Vincristine is preferentially metabolized to a secondary amine, M1, by CYP3A5 with a 9- to 14-fold higher intrinsic clearance than CYP3A4 using cDNA-expressed enzymes. The genetically polymorphic expression of CYP3A5 may contribute to interindividual variability in vincristine efficacy and toxicity. The current study quantifies the contribution of cytochromes P450 (P450s), including CYP3A4 and CYP3A5, to vincristine metabolism with a bank of human liver microsomes (HLMs). M1 was the major metabolite formed with HLMs, and selective chemical inhibition of P450s confirmed that CYP3A was the major metabolizing subfamily. The liver tissues were genotyped for low expression alleles, CYP3A5*3,*6, and *7, and the HLMs were phenotyped for CYP3A4 and CYP3A5 expression by Western blot. Testosterone 6β-hydroxylation and itraconazole hydroxylation were used to quantify CYP3A4 activity in the HLMs. For each CYP3A5 high expresser (n = 10), the rate of M1 formation from vincristine due to CYP3A5 was quantified by subtracting the CYP3A4 contribution as determined by linear regression with CYP3A5*3/*3 samples. For CYP3A5 high expressers, the contribution of CYP3A5 to the metabolism of vincristine was 54 to 95% of the total activity, and the rate of M1 formation mediated by CYP3A5 correlated with CYP3A5 protein content (r2 = 0.95). Selective inhibition of CYP3A4 demonstrated that the M1 formation rate with CYP3A5 high expressers was differentially inhibited based on CYP3A4 activity. Using median values, the estimated hepatic clearances were 5-fold higher for CYP3A5 high expressers than low expressers. We conclude that polymorphic expression of CYP3A5 may be a major determinant in the P450-mediated clearance of vincristine.

Footnotes

  • This study was funded by National Institutes of Health Grant 1 K23 RR019956-01 and a Pharmaceutical Research and Manufacturers of America Foundation Pharmacology predoctoral fellowship.
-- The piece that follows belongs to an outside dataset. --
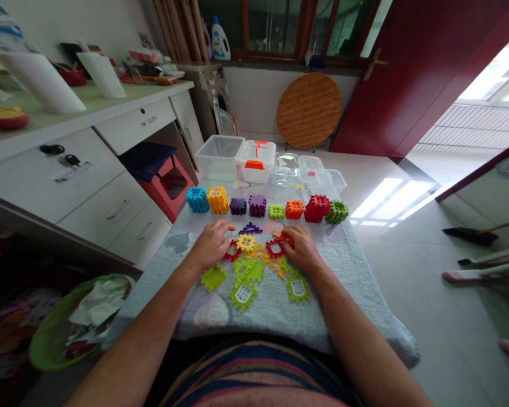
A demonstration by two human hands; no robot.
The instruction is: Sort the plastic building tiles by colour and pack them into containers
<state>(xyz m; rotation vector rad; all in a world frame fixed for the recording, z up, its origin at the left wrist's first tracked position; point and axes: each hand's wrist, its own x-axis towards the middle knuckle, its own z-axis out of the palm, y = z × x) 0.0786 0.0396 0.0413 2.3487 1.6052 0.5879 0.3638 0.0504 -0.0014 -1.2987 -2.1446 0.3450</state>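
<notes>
Colored plastic tiles lie loose on the cloth-covered table. My left hand rests beside a red tile and a yellow tile, its fingers apart. My right hand has its fingers bent at an orange piece, next to another red tile; its fingertips are partly hidden. A purple triangle lies between the hands, farther off. Nearer me are green tiles, one at the left, one with a white grid in the middle and one at the right.
Behind the tiles stands a row of stacks, from blue to red and dark green. Clear plastic boxes line the far edge of the table. A red stool stands at the left.
</notes>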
  • Article, publication date, and citation information can be found at http://jpet.aspetjournals.org.

  • doi:10.1124/jpet.106.118471.

  • ABBREVIATIONS: P450, cytochrome P450; HLM, human liver microsome; VCR, vincristine; VLB, vinblastine; VRL, vinorelbine; DDC, diethyldithiocarbamic acid; TST, testosterone; ITZ, itraconazole; OH-ITZ, hydroxyitraconazole; MeO-ITZ, methoxyitraconazole; HPLC, high-performance liquid chromatography; LC, liquid chromatography; MS/MS, tandem mass spectrometry; CsA, cyclosporin A; CL, clearance.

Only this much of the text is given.